◆ ABOUT THIS EXERCISE ◆
Search the records below for the word "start" and show every line where it occurs.

[Extracted records]
*** Begin section ***

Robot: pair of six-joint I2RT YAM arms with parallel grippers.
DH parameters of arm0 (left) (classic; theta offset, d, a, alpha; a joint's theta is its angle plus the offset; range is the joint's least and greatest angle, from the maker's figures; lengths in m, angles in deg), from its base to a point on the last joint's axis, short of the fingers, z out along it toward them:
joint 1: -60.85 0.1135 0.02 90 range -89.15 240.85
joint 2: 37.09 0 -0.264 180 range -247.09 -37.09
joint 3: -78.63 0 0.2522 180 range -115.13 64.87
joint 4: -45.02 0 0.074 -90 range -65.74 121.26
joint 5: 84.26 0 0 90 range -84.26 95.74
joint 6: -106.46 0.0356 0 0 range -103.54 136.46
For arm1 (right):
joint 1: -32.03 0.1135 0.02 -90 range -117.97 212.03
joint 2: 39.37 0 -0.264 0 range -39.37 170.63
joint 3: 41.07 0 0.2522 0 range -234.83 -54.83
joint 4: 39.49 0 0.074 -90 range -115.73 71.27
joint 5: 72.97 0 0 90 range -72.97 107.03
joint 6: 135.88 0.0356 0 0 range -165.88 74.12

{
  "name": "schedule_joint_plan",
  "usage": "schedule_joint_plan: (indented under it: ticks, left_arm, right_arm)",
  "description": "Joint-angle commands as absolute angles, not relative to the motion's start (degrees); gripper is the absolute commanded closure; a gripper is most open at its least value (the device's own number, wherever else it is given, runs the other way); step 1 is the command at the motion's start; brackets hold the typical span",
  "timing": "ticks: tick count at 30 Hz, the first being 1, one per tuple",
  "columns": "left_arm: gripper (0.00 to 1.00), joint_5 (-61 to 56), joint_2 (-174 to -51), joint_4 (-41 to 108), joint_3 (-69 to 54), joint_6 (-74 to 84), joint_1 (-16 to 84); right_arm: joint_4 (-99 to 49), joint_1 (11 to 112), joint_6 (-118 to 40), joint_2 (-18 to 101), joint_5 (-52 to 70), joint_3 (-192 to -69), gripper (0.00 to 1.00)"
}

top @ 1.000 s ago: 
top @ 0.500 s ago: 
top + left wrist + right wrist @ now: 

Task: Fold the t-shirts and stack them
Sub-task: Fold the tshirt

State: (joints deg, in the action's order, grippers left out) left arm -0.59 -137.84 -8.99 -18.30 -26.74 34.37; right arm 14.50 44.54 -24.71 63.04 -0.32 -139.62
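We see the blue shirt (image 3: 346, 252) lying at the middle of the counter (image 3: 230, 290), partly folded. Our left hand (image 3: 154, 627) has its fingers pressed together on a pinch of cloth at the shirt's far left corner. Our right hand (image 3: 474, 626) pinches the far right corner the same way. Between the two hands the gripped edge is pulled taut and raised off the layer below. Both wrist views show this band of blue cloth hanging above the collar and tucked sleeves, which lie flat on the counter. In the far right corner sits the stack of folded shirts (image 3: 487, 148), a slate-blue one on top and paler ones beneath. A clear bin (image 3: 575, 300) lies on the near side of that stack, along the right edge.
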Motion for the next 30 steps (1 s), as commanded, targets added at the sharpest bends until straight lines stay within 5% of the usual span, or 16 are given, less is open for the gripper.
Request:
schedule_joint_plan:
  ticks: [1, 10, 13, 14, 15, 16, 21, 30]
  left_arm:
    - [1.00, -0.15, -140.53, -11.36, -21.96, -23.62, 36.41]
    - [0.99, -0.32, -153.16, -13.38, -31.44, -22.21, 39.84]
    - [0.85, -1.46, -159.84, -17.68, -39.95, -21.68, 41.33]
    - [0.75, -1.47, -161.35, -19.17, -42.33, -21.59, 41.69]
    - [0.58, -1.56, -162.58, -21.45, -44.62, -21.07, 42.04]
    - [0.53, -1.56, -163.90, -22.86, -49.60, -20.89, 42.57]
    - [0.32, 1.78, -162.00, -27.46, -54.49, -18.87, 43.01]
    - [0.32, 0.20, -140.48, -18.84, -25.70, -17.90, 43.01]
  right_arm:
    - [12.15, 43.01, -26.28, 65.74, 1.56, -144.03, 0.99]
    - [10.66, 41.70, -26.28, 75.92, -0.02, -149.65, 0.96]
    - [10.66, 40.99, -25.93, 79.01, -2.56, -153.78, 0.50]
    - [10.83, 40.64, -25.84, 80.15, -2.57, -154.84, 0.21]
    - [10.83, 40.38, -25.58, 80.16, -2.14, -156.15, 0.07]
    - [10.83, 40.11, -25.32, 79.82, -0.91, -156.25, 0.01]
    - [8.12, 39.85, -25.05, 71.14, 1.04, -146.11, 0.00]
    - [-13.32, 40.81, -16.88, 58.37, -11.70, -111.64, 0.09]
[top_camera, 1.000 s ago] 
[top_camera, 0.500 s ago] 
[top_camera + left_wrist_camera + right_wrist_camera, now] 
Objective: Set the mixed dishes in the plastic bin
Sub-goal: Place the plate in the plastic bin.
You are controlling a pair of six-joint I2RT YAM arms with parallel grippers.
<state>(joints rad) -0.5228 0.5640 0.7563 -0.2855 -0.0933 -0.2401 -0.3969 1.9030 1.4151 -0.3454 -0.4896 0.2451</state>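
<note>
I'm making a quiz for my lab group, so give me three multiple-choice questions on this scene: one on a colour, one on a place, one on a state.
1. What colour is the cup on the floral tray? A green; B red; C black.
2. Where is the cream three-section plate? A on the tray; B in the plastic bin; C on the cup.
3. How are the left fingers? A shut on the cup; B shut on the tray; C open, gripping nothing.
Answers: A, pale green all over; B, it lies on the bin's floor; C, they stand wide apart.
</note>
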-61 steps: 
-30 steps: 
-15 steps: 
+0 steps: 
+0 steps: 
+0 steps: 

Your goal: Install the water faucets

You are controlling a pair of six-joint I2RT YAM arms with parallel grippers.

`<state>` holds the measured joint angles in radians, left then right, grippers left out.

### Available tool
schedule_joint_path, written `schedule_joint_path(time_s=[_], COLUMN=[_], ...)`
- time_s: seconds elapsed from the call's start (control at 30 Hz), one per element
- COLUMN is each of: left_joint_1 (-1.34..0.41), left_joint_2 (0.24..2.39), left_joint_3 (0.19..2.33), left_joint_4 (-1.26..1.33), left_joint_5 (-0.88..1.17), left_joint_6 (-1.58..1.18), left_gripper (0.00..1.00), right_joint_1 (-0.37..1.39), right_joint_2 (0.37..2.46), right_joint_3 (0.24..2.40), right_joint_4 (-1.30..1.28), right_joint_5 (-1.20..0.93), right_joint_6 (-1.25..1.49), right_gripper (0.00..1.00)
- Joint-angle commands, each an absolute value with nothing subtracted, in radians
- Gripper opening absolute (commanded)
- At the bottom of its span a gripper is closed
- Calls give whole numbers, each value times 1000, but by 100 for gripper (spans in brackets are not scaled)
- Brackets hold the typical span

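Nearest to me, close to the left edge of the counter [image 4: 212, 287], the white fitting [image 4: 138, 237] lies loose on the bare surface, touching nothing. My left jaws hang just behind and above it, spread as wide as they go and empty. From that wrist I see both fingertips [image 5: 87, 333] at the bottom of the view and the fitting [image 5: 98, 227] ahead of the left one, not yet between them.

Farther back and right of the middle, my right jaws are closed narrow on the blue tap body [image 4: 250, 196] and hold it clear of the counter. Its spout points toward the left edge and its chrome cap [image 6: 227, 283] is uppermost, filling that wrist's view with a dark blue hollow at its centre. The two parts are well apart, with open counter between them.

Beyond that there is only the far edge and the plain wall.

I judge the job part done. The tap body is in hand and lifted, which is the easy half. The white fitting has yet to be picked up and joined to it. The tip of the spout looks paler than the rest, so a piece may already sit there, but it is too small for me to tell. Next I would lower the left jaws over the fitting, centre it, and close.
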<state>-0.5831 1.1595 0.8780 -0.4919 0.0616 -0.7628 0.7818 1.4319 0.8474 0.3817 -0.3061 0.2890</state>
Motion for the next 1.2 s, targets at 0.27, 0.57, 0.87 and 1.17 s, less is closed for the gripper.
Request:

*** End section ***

◆ TASK RESPONSE ◆
  "description": "Joint-angle commands as absolute angles, not relative to the motion's start (degrees); gripper is the absolute commanded closure; a gripper is most open at its least value (the device's own number, wherever else it is given, runs the other way); step 1 is the command at the motion's start; brackets hold the typical span",
- time_s: seconds elapsed from the call's start (control at 30 Hz), one per element

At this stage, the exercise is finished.